Making the Most of Your Summer Job
By The College Advisor
Any job gives valuable experience. You can learn what you are good at or what you don't
like to do. You can learn more about an industry that interests you or find that you don't
want to work in that industry. Summer jobs can teach you a lot about yourself and a lot
about the world.
Gordon, a Guardian Supervisor, looks back on his experience on a rural road repair team
during the summer after his junior year. "I was teased about being a college guy and had to
do everything just a little bit better. I learned to deal with resentment and that I could
outlast another guy's anger and not blow my top. I knew that I liked hard physical work.
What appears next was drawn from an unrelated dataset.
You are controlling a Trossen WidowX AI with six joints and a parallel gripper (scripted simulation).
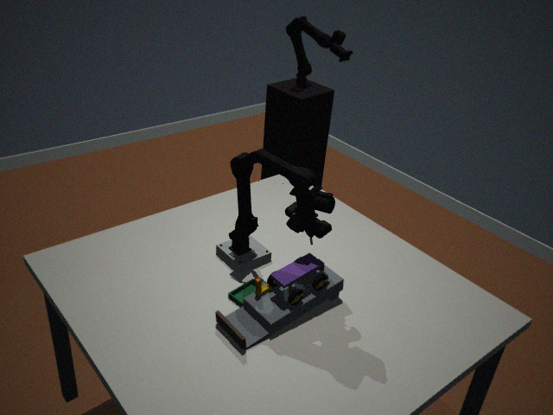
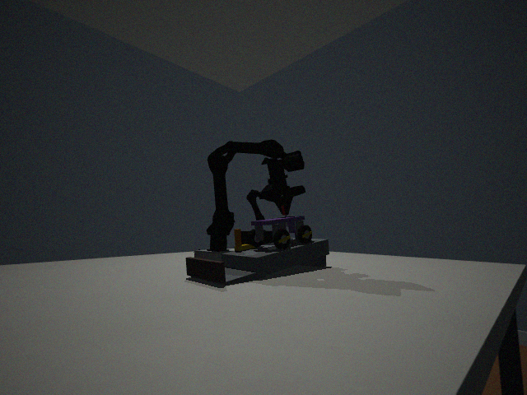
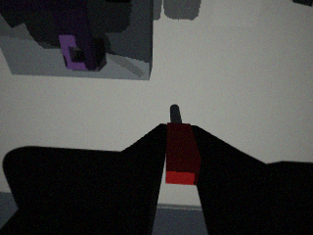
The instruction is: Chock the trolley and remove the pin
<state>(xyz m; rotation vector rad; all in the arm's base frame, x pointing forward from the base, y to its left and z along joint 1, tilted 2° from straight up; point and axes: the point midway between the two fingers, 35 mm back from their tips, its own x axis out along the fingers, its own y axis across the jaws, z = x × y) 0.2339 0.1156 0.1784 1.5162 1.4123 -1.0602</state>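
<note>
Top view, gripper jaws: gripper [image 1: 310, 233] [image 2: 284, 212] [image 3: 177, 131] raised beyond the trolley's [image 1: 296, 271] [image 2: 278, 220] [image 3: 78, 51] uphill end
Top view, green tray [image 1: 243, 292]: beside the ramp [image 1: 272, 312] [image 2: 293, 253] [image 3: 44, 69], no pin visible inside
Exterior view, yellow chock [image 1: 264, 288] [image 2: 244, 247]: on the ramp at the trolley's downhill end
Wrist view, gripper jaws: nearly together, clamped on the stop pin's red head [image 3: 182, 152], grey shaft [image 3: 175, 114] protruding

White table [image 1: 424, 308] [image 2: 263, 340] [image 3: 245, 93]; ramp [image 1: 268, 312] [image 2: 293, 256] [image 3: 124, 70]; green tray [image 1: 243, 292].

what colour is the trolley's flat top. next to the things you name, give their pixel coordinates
Purple [image 1: 295, 271] [image 2: 277, 220], partly in shadow; it shows best in the top view.
</note>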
When I graduated with my engineering degree, I learned that I didn't like being cooped up
in an office. Today I run my own contracting firm and am out in the field, planning ahead,
and leading men. I might not have had the confidence to do that if I hadn't faced the
challenge of being on a road crew."
Jeanine, an Idealist Counselor, worked for an insurance company one summer. She was
known in her classes for asking questions and did the same in her new job. She found that
she was expected to be quiet and do her job and not ask a lot of questions. It strengthened
her resolve to get her teaching credential. She wanted to ask questions of students and have
them ask questions of her. She wanted more autonomy and control.
Bert, a Rational Inventor, didn't want a lot of debt when he graduated and secured a
job as a supermarket stocker which he was able to keep year-round. Bert had not put much
thought into reliability or timeliness until he saw the inner workings of a market. If
deliveries were late, there was more pressure in keeping the shelves stocked. If something
was spilled, it needed to be mopped up quickly before a customer fell and sued the store.
Now he plans to apply this whole system vision to his law career.
Mahlia, an Artisan Promoter studying criminal justice, applied for an internship working
with a Boys and Girls Club. She wanted to learn if groups such as these could help keep
kids out of gangs. She had been raised in middle class suburbia and her eyes were opened
to issues of poverty and peer pressure. She decided that police work would have the type
of intensity that she craved.
To make the most of our your summer job, 1) find out what you are good at, 2) learn
the job thoroughly and see how the skills you learn can be applied in different settings,
3) write down your impact on the company's bottom line and on the company's customers.
Even if you dislike the job you are doing, you'll now know what type of job to avoid.